I’m a high school teacher, and in any other circumstance I would be delighted that my students are engaged and want to ask questions.

But I don’t have answers for them. I can see that most of my students – whether they read News Corp or The Guardian, or are completely removed from the news altogether – are shocked. They’re not just sad, they seem to be grieving. Perhaps they grieve their own innocence, or that of the men stuck in limbo. The people who would like to move on, but are out of options.

“I Was A Victim Of Taliban Terrorists”

One day, after class, I saw that I had a new direct message on Twitter. It was from Ezatullah Kakar, a 25-year-old man from Pakistan, who told me how glad he was that families in Australia are supporting those trapped on Manus. He said that they are in such a bad situation, that they need energy from us.

When I reply, Ezatullah refers to the way that the government is “playing with our lives” and provides some context and background to his story. He arrived in Australia in August 2013 and “was taken by force to Manus on September 7, 2013.”

He was assessed as a genuine refugee over three years ago. “I have a family in Pakistan,” he told me. “I was unable to remain in Pakistan because it was not safe for me. I left my family and my country because I was a victim of Taliban terrorists.

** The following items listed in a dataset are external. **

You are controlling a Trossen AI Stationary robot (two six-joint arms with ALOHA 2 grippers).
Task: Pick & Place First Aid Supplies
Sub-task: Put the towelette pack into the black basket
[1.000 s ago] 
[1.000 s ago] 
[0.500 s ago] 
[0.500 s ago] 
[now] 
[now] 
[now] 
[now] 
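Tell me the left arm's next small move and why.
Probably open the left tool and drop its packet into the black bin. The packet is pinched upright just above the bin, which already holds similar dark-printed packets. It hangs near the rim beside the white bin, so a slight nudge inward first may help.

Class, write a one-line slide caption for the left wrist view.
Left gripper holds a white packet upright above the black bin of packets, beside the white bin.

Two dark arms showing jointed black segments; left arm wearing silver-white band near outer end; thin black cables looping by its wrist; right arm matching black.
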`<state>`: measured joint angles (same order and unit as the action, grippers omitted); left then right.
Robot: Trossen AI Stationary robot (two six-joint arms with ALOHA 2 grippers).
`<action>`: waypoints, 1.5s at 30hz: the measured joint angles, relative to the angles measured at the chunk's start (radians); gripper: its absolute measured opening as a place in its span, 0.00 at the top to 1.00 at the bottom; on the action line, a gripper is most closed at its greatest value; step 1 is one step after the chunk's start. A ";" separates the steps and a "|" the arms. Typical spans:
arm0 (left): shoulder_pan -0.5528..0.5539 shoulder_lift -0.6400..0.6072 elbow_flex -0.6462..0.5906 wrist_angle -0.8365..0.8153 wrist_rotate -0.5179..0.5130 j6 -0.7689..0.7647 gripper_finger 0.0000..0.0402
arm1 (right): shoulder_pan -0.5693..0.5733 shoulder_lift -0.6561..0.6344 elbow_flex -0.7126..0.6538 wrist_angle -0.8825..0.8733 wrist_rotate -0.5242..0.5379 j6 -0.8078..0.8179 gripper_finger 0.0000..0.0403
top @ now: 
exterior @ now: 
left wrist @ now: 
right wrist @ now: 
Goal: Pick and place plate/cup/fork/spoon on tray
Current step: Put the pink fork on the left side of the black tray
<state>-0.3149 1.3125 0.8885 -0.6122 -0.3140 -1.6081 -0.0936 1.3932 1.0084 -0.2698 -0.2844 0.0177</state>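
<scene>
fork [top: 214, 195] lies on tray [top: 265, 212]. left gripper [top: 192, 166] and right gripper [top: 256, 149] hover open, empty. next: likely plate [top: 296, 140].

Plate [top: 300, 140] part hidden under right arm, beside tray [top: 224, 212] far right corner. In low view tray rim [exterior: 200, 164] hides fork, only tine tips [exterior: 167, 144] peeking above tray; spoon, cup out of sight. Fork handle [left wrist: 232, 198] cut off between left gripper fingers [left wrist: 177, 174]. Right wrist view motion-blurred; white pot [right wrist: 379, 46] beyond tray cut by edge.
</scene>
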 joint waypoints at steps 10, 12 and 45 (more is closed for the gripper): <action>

I just wanted somewhere safe to live where I could be free. I was told Australia was a safe place where refugees were welcome. But the Australian government policy of indefinite detention has trapped me on Manus for more than four years.”

Media narratives about refugees often focus on their struggles with political and religious ideologies in their home countries. We rarely hear about education, careers and long-term goals.

I am intrigued when Ezatullah tells me, “I am a professional sportsman. I was a silver medallist in Kickboxing and MMA (mixed martial arts) in 2012.  Until the gym at the Manus detention centre was taken away, I trained every day and trained other refugees there. I have not given up on my dream to be a world champion.”

Australia Is Ignoring Its Responsibility

My first two conversations with Ezatullah take place in the days leading up to the closure of the Manus Island RPC (Regional Processing Centre) at Lombrum.

In the lead up to the RPC’s closing date, Ezatullah tells me, “the government of Australia has told the world, including the United Nations, that we are the responsibility of Papua New Guinea. The government of PNG tells the world that we are Australia’s responsibility…Many of us applied to go to the USA. But so far only 24 have gone from Manus. Some of us want to go to New Zealand because their government made an offer to us but the Australian government said no. Australia said we could not do that, but if we are not Australia’s responsibility, why does Australia interfere?”

He went on to talk about the amount of money Australia spends on each refugee in offshore detention. “Why would Australia do that if we are the responsibility of PNG?”

According to Ezatullah, “the boats have not stopped. The boats are being caught and towed out to sea! Nobody knows or cares what happens to the refugees in them. But Australia tells the world that the boats have stopped. So if that was true and the boats have stopped, why are we still here?”

I ask him if there is a specific message he wants to pass on to the outside world.

“Some people don’t like us because they are weak people…I just want to say please never be racist, never hate anybody, just keep love in your hearts and keep love for other people and you will never hurt in your life. Just make clear your heart and your life will be beautiful.

“I don’t want trouble, I came for safety. I am in a bad situation for the last 1540 days but I didn’t feel hate for anybody in this bad situation. I still love all the world’s people, I will keep love forever in my heart…Guys, we need your support. Save our lives. The government doesn’t care because they are playing with our lives. I lost six friends in the hell that is Manus detention centre. I am still missing them, but please save my life.

“I don’t want to die here, I want to give my love to all the world’s people. I would like to teach children positive and respectful ways. I have a dream to teach all children how to respect families, how to love people, how to keep positive in life…Please don’t hate us, we need your love. We don’t have any family members here. We are not bad people, we are a good people. The Australian government is torturing us, they just want to destroy our life, we are human beings, we have families like yours, please change our life.”

“Why Are We Being Treated Worse Than Sick Animals?”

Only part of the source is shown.